Тяжело ступая, Францишек отошел от стола и после минутной нерешимости надел шапку и ушел на мельницу. А Ярогнев пожал плечами и снова взялся за книгу.
Марысь, по-прежнему не отрывая глаз от огня, пылавшего за полуоткрытой дверцей печки, снова вздохнул и равнодушным тоном констатировал:
— Деда кличал.
Ярогнев что-то неохотно буркнул, повел плечами и, подойдя к окну, за которым синий сумрак уже скрывал стены мельницы и стволы тополей, злобно прошипел:
— Старый нищий!
Эльжбета иногда глубоко задумывалась. Во время работы — стряпни или стирки — она вдруг останавливалась и, опустив руки, некоторое время стояла посреди избы. Она сама не знала, почему в эти минуты так болит у нее сердце. Вспоминала Иоасю и стояла, задумавшись, мысленно беседуя с умершей дочерью.
— И зачем ты нас покинула? — спрашивала она у неясно витавшей перед нею тени.
В такие минуты Эльжбета думала о внуках. Ей вдруг начинало казаться, что вырастить их не хватит сил, что это такая же трудная задача, как взобраться на высочайшую гору. Она пыталась говорить об этом с мужем, но он не понимал ее, не знал, о чем она думает, когда спрашивает у него:
— Что же будет с нашими ребятами, Франек?

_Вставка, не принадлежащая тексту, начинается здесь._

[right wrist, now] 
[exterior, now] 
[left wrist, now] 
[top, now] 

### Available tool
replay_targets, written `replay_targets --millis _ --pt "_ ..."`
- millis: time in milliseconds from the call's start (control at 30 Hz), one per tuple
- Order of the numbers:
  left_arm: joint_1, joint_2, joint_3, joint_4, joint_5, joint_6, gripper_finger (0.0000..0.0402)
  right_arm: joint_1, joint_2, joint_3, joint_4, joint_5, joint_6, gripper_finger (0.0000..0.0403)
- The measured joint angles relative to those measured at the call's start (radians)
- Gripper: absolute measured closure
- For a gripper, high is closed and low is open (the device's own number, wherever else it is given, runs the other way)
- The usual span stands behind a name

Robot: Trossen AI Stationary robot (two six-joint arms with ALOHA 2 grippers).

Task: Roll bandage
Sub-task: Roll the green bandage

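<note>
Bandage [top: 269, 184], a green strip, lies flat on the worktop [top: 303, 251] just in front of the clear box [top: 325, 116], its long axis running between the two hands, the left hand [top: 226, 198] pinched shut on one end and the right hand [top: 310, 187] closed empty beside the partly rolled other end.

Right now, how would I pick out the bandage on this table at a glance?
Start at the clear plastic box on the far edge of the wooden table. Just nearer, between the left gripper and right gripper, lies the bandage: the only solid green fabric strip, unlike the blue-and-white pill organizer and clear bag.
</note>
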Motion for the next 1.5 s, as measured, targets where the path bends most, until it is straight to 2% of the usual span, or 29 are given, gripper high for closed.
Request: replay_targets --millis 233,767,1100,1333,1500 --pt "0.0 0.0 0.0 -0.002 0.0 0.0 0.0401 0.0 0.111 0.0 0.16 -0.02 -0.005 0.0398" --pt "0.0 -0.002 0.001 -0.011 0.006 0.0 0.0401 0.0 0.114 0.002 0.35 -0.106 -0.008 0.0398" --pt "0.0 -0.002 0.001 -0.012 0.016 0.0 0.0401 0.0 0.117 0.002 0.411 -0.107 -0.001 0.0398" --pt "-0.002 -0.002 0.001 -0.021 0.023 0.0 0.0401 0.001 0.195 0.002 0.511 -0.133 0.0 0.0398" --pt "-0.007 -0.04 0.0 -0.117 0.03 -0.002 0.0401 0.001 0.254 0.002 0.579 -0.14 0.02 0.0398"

Но она не умела сказать яснее.
Яро в эти голубые, зимние дни занимался, сидя у стола, а старая Эльжбета часто стояла поодаль, перебирая пальцами кораллы на шее. Эти три нитки густо нанизанных розовых кораллов она надевала всегда с утра — так было с давних лет. На одной из ниток висел серебряный крестик. Смотрела Эльжбета сзади на коротко остриженную голову и тонкую шею внука, и по временам казалось, что она хочет ему что-то сказать, но не может: голос ее не слушается.
Когда в комнате появлялся Марысь, на душе у нее становилось легче. Марысь протягивал к ней ручонки и говорил:
— Бабуся, дай хлеба.
С хлебом было туговато, но, когда Марысь так просил, Эльжбета всегда отрезала ему кусок от буханки. Хуже было, когда он со вздохом добавлял:
— И сахалку…
Сахару в доме не водилось, только скудный запас повидла, заготовленный еще летом, до войны. Эльжбета намазывала его на хлеб Марысю.
— На, больше нельзя, — говорила она.
— Больше нельзя, — повторял за ней малыш и смотрел ей в глаза так внимательно, что Эльжбета отворачивалась. Глядя на этого ребенка, она испытывала к нему вместе с нежностью и какую-то необъяснимую жалость.
«Сирота», — говорила она себе, и глаза ее наполнялись слезами.
А Марысь не плакал. Съедал хлеб, выходил на середину комнаты и, подняв глаза на Эльжбету, восклицал:
— Пой, бабуся, пой!
И ей приходилось петь. Обычно пела она старинные песенки про голубка, что прилетел в лес за зеленым листочком, или солдата, который стрелял, а паненка хлопала в ладоши. И под ее песни Марысь плясал.